道路外から出てきた車との接触事故。過失相殺(20:80)の主張を排斥して0:100で解決した事例
2024.08.06解決事例ご依頼内容
依頼者(女性・20代・会社員)は、狭い道路を直進で進んでいました。T字路交差点にさしかかったところで、左側後方から出てきた車に衝突されました。
加害者および加害者の保険会社から、基準通り「依頼者20%:相手方80%【148】図」の過失割合が相当であると主張され、避けようがない事故なのにと疑問に思い、相談にお越しいただきました。
結果
過失の割合は、東京の交通専門部の裁判官が執筆した「別冊判例タイムズ38」を基本に検討します。
重要なことは、各図は典型的な事案を想定したものに過ぎないということです。
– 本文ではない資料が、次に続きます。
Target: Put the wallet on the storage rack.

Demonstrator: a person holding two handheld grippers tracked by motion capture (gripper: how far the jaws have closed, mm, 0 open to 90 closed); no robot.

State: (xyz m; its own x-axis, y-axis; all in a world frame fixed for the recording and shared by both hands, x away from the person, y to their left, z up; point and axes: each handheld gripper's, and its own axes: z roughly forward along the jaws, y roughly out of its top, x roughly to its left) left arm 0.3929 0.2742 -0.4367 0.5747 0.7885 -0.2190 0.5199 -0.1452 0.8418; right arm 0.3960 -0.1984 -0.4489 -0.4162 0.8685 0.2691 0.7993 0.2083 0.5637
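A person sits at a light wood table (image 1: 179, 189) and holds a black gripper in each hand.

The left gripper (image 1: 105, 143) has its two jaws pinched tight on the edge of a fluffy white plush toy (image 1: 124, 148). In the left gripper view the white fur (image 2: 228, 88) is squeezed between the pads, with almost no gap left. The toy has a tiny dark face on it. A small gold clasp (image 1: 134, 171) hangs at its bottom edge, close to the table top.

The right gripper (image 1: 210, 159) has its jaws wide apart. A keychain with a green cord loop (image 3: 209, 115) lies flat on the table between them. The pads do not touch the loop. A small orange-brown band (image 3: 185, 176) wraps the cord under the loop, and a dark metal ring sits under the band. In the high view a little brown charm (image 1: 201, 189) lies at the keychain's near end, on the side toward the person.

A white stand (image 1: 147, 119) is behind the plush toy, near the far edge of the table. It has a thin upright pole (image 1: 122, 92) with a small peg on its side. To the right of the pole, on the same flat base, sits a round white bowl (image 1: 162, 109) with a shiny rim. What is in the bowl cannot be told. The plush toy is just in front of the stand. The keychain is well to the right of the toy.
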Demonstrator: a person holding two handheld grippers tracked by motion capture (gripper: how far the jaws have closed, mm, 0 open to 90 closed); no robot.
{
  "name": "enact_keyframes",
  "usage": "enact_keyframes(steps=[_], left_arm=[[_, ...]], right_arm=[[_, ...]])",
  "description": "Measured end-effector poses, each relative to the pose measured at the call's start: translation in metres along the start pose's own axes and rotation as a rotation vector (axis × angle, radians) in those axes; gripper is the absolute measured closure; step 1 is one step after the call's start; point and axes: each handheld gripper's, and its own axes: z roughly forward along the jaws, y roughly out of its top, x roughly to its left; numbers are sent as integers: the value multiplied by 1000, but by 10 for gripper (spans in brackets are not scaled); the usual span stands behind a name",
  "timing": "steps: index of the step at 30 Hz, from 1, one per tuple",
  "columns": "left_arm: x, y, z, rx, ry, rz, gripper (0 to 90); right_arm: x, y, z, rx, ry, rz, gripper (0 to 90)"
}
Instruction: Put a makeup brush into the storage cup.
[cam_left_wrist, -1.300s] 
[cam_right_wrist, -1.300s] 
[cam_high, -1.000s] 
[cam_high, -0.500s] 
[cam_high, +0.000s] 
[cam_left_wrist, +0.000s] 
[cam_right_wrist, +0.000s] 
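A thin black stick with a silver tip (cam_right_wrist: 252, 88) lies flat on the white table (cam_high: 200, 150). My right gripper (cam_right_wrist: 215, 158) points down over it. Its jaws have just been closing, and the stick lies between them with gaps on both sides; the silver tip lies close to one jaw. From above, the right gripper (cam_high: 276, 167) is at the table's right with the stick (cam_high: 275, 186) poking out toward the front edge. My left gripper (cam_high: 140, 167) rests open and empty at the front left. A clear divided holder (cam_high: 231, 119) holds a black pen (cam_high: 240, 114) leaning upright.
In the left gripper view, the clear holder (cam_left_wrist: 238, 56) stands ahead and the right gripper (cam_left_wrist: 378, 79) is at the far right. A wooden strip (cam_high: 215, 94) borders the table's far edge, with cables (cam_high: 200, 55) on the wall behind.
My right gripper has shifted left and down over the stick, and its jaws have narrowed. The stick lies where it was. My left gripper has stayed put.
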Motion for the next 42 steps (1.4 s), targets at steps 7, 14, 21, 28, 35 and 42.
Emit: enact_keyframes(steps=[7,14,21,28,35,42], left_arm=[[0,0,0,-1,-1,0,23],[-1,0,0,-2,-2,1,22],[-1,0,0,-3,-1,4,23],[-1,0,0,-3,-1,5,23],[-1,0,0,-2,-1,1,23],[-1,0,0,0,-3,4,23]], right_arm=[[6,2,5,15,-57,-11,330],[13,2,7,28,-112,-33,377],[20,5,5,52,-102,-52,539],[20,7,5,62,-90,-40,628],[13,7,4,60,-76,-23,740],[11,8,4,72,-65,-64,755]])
ただ図を適用するだけなら誰でもできます。しかし、一見して似たような局面でも、その図を使う前提を欠く事案であれば、そのことを主張・立証することが弁護士の仕事です。
【148】図は、直進車の前方注視義務違反が認定できることが前提の図です。何度も事故現場に行って考えるうちに、依頼者の事案では、衝突態様、衝突部位、道路状況等から、この前提を欠くことを証明できることに気づき、「依頼者0%:加害者100%」の過失割合を裁判官に認定してもらうことができました。加害者は判決を不服として控訴しましたが、控訴審でも同樣の判断であり、依頼者への濡れ衣を晴らすことができました。